Sausage and Vegetable Soup (Caldo Gallego)

This traditional Spanish soup from Galicia is brothy with a porky spiciness and very  hearty and filling.  Serve with fresh foccacia bread and you will be truly satisfied.

Average: 2 (1 vote)


2 tsp olive oil
1/2 c chopped onion
3 garlic cloves, minced
1 qt water
2 pkts instant beef broth and seasoning mix
1 pkt instant chicken broth and seasoning mix
6 oz  potatoes
1 c seeded and diced canned tomatoes
2  carrots
1 bay leaf
6 oz cooked veal sausage
4 oz drained canned chick-peas (garbanzo beans)
1 c cooked chopped kale
1 tbsp minced fresh parsley
1/2 tsp oregano leaves
1/4 tsp pepper


  • Chop onion into small pieces
  • Slice veal sausage
  • Chop kale 
  • Dice carrrot
  • Mince parsley
  • Peel and dice potatoes 

1.  In a 3 to 4-quart saucepan heat oil over high heat. Add onion and garlic; saute until onion is translucent, 1 to 2 minutes.

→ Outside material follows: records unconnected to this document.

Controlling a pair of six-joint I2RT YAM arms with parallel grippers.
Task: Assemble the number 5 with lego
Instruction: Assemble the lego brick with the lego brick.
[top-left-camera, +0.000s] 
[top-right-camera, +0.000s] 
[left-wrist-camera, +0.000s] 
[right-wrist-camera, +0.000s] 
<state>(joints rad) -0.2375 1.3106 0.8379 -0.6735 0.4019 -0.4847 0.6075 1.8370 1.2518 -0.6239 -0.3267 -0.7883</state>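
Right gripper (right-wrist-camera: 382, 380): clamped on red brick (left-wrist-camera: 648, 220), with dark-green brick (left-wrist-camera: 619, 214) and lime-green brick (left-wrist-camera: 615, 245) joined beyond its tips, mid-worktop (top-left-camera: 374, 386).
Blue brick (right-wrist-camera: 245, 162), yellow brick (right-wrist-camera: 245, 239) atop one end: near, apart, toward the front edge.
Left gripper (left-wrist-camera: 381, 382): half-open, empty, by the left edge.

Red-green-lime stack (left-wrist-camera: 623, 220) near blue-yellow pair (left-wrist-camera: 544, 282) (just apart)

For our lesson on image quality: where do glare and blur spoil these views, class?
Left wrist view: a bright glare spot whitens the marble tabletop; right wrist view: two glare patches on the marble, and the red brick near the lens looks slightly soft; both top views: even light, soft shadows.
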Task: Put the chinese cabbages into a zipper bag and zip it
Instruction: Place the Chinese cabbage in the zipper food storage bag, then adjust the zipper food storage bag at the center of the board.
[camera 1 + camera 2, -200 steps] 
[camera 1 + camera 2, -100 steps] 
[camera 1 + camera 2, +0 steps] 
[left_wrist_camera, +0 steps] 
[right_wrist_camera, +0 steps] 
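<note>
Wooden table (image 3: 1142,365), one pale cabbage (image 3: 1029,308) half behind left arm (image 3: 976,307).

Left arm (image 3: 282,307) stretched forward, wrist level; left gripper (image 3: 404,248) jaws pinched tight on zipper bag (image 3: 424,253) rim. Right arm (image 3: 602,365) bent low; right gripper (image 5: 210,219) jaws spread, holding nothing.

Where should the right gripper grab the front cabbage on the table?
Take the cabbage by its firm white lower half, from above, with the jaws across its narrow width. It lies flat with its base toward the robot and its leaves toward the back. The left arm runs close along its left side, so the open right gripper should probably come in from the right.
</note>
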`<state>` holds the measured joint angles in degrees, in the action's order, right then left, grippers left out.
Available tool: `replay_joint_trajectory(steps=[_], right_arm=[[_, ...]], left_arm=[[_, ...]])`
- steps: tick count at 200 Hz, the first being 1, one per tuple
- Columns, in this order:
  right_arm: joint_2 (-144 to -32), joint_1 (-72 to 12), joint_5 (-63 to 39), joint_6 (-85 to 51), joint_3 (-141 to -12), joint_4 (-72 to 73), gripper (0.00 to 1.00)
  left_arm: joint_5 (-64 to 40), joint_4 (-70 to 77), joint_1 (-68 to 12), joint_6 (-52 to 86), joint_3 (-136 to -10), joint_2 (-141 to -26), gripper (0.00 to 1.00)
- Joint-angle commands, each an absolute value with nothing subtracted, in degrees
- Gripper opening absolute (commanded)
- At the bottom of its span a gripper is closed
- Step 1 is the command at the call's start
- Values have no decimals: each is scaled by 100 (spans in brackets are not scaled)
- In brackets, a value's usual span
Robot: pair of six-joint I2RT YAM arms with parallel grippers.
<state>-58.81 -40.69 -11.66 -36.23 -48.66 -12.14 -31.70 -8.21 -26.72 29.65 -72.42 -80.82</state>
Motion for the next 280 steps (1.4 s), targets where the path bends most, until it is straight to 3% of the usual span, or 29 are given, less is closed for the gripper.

2.  Add water and broth mixes and stir until dissolved.

3.  Reduce heat to low and add potatoes, tomatoes, carrot and bay leaf; cover and let simmer until vegetables are tender, 35 to 40 minutes.

4.  Add remaining ingredients and cook until sausage and chick-peas are heated through, about 5 minutes longer.

5.  Remove and discard bay leaf before serving.